Problem requirements:
Pull every line containing "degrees" from the data.

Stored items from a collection
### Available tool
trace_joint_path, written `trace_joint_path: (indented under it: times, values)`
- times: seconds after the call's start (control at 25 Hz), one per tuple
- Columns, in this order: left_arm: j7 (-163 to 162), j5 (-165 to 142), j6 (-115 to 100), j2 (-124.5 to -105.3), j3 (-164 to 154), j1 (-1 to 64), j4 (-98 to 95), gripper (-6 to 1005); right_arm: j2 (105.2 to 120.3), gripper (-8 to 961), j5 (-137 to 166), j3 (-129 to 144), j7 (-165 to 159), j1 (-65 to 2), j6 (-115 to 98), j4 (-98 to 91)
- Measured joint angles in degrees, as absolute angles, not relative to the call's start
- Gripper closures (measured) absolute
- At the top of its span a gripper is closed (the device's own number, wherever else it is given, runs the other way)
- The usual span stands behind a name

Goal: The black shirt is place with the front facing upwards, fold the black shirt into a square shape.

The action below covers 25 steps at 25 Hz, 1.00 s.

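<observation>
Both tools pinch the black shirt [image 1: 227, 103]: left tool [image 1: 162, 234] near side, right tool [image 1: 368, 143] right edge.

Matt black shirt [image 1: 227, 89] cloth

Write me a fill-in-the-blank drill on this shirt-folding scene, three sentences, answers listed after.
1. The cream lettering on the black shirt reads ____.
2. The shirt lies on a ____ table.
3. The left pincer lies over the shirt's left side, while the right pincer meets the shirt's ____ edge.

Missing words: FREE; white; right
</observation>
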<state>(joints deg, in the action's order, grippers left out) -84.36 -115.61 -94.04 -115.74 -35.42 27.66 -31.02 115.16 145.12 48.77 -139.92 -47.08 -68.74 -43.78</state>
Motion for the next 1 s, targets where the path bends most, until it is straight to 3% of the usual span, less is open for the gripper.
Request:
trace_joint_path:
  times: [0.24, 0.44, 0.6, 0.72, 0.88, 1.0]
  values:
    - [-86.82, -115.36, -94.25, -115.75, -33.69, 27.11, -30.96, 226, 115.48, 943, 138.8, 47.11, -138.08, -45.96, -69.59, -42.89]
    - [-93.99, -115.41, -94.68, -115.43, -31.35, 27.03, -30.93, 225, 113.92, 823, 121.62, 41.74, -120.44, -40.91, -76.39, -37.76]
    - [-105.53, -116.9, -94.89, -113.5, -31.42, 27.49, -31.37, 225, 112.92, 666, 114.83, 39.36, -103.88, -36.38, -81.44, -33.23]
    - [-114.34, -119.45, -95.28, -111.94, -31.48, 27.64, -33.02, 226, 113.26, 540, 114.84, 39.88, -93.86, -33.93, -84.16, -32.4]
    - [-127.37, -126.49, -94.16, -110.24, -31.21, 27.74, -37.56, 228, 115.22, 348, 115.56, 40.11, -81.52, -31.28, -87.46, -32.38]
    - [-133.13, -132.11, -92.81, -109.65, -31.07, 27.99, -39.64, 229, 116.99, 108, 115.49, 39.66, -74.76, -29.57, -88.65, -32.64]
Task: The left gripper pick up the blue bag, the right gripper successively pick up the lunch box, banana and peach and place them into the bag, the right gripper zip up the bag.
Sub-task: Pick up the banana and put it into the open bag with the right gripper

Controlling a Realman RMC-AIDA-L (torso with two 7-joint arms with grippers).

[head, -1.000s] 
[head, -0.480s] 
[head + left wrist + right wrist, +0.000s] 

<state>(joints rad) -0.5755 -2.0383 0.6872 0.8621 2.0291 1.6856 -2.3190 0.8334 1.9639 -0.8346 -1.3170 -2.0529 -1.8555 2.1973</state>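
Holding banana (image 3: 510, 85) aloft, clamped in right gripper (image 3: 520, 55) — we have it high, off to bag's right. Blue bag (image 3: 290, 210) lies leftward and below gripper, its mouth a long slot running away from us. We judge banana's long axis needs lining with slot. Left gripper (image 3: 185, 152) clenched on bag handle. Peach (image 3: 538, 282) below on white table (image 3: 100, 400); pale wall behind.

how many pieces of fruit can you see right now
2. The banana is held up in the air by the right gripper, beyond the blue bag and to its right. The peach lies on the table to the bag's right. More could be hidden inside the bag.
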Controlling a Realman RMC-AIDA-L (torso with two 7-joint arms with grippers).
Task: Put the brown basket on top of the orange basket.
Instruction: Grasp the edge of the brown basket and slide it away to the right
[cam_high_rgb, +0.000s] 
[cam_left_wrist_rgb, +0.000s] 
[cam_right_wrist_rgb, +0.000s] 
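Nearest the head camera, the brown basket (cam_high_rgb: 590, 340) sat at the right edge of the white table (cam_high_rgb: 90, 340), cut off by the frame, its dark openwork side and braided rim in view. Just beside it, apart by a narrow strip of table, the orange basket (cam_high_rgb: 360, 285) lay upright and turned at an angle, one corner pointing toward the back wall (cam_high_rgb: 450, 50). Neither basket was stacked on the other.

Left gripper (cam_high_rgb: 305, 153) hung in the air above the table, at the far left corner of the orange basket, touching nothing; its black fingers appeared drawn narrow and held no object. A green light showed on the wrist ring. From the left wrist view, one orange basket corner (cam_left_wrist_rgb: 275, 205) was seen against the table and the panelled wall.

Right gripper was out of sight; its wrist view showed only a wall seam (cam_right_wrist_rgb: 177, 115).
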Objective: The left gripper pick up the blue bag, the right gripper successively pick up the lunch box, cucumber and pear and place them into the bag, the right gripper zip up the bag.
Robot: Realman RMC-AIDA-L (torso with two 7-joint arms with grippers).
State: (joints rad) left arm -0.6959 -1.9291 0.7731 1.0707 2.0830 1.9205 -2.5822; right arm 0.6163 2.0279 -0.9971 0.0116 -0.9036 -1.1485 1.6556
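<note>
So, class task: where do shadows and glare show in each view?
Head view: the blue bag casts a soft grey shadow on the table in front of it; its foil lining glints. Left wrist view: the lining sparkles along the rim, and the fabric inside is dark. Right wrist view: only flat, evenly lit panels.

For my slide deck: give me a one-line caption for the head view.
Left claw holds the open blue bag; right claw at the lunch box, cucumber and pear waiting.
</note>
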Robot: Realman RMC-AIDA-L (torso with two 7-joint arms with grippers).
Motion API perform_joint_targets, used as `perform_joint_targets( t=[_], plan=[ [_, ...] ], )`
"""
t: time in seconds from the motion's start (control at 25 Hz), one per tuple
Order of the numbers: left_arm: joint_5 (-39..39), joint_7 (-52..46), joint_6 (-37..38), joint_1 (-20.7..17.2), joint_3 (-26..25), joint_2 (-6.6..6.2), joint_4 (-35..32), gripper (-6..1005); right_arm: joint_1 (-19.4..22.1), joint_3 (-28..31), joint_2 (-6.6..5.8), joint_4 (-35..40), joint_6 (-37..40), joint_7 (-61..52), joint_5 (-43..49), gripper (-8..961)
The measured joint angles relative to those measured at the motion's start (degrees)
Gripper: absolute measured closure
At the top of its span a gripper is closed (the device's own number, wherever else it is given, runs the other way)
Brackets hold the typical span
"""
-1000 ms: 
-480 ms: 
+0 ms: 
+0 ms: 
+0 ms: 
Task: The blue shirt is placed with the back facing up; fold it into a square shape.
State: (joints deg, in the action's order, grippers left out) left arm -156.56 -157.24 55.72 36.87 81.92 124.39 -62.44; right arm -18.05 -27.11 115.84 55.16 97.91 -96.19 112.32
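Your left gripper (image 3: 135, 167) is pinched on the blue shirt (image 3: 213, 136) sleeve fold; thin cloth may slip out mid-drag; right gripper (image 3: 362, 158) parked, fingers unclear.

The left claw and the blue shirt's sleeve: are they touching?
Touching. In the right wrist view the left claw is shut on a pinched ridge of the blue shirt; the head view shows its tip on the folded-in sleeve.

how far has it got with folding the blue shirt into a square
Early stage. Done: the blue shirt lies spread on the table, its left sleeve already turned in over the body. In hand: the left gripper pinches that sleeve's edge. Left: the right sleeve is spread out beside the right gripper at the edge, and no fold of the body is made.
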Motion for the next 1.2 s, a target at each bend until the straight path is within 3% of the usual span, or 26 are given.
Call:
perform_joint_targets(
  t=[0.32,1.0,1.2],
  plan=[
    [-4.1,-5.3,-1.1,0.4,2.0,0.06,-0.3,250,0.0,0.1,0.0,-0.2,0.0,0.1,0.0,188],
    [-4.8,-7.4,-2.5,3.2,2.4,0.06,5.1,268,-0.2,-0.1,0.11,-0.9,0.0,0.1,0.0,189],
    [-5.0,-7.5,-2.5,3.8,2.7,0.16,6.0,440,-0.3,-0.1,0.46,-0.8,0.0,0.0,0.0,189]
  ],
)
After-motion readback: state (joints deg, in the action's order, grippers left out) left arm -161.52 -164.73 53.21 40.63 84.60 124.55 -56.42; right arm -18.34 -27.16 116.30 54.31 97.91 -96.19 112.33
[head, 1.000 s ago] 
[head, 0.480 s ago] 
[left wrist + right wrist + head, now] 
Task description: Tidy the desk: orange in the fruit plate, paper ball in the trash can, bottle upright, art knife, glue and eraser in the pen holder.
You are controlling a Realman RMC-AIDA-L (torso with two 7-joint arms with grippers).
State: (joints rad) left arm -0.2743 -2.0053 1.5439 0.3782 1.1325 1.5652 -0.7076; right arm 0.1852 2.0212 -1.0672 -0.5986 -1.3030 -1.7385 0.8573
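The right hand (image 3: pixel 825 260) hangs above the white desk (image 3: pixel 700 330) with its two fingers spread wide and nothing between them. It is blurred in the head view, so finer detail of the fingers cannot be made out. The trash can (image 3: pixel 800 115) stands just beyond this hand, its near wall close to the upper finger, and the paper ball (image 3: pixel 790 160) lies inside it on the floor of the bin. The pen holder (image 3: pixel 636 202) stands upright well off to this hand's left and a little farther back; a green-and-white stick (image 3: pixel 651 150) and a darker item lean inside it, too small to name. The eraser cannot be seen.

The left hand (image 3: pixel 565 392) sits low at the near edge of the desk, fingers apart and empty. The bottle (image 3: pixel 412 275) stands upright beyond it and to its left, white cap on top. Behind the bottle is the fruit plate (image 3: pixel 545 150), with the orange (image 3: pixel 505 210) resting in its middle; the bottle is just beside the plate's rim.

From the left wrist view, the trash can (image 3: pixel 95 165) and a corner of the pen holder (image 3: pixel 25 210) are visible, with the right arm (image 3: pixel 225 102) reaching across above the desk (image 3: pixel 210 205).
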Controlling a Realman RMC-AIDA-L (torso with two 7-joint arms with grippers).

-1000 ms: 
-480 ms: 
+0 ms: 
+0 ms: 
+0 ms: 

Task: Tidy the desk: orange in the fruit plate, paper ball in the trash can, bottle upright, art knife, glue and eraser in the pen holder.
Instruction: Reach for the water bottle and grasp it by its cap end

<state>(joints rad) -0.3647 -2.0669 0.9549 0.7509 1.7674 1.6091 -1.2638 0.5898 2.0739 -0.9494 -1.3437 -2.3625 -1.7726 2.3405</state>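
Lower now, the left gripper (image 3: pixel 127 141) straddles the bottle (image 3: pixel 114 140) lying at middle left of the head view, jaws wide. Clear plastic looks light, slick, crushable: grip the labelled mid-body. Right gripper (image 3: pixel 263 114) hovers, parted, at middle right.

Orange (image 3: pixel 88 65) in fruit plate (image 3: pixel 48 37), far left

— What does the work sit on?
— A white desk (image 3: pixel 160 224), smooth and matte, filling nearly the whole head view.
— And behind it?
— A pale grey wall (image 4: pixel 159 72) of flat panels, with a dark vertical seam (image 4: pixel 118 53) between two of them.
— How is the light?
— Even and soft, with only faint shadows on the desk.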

Answer box:
- Measured joint angles in degrees, as absolute angles, not relative to the call's start
The measured joint angles relative to those measured at the motion's start (degrees)

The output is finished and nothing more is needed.